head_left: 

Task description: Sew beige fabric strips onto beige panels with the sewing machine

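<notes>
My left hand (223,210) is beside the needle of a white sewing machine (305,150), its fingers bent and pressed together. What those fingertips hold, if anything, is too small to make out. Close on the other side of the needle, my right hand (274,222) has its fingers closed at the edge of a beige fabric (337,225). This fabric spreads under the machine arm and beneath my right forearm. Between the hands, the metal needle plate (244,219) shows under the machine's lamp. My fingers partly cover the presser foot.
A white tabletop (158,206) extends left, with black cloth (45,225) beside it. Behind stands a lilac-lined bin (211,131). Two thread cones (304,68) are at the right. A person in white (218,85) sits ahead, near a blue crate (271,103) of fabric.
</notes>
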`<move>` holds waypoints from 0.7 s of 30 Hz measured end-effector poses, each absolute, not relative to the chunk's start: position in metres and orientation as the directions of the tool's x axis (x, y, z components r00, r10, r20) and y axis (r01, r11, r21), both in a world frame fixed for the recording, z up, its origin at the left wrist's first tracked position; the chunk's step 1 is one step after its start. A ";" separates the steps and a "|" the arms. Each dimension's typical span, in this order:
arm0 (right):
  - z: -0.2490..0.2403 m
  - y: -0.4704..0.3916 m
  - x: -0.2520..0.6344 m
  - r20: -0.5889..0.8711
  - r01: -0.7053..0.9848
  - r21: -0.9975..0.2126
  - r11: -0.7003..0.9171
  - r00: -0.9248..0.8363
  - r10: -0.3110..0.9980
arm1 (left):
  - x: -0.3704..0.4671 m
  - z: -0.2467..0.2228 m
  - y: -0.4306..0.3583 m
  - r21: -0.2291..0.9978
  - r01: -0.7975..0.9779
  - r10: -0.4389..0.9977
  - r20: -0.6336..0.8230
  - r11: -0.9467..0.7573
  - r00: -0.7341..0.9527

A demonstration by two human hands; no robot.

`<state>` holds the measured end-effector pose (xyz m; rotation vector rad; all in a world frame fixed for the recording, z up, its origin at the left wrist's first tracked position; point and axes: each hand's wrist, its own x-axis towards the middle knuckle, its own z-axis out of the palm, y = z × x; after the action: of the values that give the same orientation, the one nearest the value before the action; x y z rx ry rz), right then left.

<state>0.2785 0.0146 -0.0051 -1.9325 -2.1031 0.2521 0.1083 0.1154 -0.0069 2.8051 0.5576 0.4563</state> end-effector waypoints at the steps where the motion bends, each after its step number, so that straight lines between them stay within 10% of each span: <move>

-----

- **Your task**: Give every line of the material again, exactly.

- **Answer**:
head_left: 

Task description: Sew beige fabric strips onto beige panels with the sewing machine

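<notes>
My left hand (223,210) is beside the needle of a white sewing machine (305,150), its fingers bent and pressed together. What those fingertips hold, if anything, is too small to make out. Close on the other side of the needle, my right hand (274,222) has its fingers closed at the edge of a beige fabric (337,225). This fabric spreads under the machine arm and beneath my right forearm. Between the hands, the metal needle plate (244,219) shows under the machine's lamp. My fingers partly cover the presser foot.
A white tabletop (158,206) extends left, with black cloth (45,225) beside it. Behind stands a lilac-lined bin (211,131). Two thread cones (304,68) are at the right. A person in white (218,85) sits ahead, near a blue crate (271,103) of fabric.
</notes>
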`<move>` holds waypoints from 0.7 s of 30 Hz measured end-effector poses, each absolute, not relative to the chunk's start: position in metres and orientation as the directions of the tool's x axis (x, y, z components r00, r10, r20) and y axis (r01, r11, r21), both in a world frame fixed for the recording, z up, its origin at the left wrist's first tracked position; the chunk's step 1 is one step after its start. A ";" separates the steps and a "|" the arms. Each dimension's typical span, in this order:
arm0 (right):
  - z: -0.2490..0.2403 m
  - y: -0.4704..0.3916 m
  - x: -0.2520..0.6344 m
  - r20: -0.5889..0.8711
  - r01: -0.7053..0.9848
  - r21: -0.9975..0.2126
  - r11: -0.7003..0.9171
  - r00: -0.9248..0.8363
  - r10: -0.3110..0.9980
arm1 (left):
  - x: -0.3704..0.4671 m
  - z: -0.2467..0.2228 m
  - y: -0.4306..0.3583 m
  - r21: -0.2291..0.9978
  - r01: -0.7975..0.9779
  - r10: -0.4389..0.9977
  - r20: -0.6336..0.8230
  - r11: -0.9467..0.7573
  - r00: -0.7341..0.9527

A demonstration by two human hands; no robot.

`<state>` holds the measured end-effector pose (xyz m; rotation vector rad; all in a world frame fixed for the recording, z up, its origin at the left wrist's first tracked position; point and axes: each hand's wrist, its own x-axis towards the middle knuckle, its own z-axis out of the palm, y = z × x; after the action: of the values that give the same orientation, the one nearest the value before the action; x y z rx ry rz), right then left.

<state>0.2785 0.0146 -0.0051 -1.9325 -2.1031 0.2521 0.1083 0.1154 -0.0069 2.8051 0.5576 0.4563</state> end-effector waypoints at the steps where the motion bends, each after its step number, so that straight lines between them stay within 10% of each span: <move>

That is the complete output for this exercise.